Updated

The U.N. nuclear watchdog demanded Friday that North Korea reverse its decision to expel inspectors who have been monitoring the communist nation's nuclear facilities.

The head of the International Atomic Energy Agency said the North's demand would rob the agency of its last means to ensure the facilities are not being used to produce nuclear weapons. He said it worsens the crisis sparked by Pyongyang's decision to revive its long-frozen nuclear complex.

The North removed the IAEA's monitoring seals and surveillance cameras from the complex earlier this week and began moving in fuel rods needed to restart the 5-kilowatt reactor at Yongbyon, north of the capital, Pyongyang.

The Vienna-based agency confirmed Friday that it had received a letter from the North Koreans "requesting the immediate removal of IAEA inspectors." There was no word on when the North wanted the inspectors out.

"Together with the loss of cameras and seals, the departure of inspectors would practically bring an end to our ability to monitor (North Korea's) nuclear program or assess its nature," IAEA head Mohamed ElBaradei said in a statement. "This is one further step away from defusing the crisis."
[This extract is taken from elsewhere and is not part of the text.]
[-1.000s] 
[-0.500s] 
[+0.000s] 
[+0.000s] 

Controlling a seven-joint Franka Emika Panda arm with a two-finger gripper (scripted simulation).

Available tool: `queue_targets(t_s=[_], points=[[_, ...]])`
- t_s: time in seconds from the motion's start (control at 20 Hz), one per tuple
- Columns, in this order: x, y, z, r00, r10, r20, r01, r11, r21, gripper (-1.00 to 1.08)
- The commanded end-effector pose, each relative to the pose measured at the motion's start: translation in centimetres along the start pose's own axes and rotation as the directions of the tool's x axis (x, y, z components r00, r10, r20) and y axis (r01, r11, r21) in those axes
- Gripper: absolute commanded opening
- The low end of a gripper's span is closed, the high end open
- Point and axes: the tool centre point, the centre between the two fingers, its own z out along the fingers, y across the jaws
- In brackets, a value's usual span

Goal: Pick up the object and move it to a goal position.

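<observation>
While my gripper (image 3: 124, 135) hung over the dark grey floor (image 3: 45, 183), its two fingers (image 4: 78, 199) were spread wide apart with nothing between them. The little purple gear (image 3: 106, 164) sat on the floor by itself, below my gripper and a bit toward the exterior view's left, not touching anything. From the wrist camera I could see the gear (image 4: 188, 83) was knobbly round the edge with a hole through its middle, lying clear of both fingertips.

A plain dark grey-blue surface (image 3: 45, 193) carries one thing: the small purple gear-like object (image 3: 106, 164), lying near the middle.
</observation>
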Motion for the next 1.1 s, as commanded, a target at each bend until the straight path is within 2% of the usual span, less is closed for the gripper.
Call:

ElBaradei sent a response to North Korea's atomic energy chief, Ri Je Son, urging the North to allow the inspectors to remain and to install new seals and cameras at the Yongbyon complex.

The IAEA has been monitoring the complex since the North closed it in 1994 under an agreement that aimed to ensure that the isolated state does not divert nuclear materials to make weapons.

The IAEA normally has two inspectors in North Korea. They are international experts, based in Vienna, and travel to North Korea for stints that last about two weeks. On Friday, three inspectors were in the country because of an overlap in a routine rotation, IAEA spokeswoman Melissa Fleming said.

The North Korean decision to expel the agency inspectors was first announced earlier in the day by that country's official news agency, KCNA.

The news agency also reported that North Korea would reactive a reprocessing laboratory at the facility where plutonium can be extracted from spent fuel rods. Plutonium can be used to make atomic bombs. The IAEA statement did not address that matter.

North Korea already holds 8,000 spent fuel rods. U.S. officials say that the spent fuel rods contain enough plutonium to make several atomic bombs.

As of Friday, about 2,000 fresh fuel rods had been moved to a storage facility in the reactor, Fleming said. That was 1,000 more rods than had been moved a day earlier.

The reactor needs 8,000 rods to be started, Fleming said, adding that no work appeared to have been done Friday because of a North Korean holiday. She had no information on how long it would take to move the 6,000 rods still needed to start the reactor.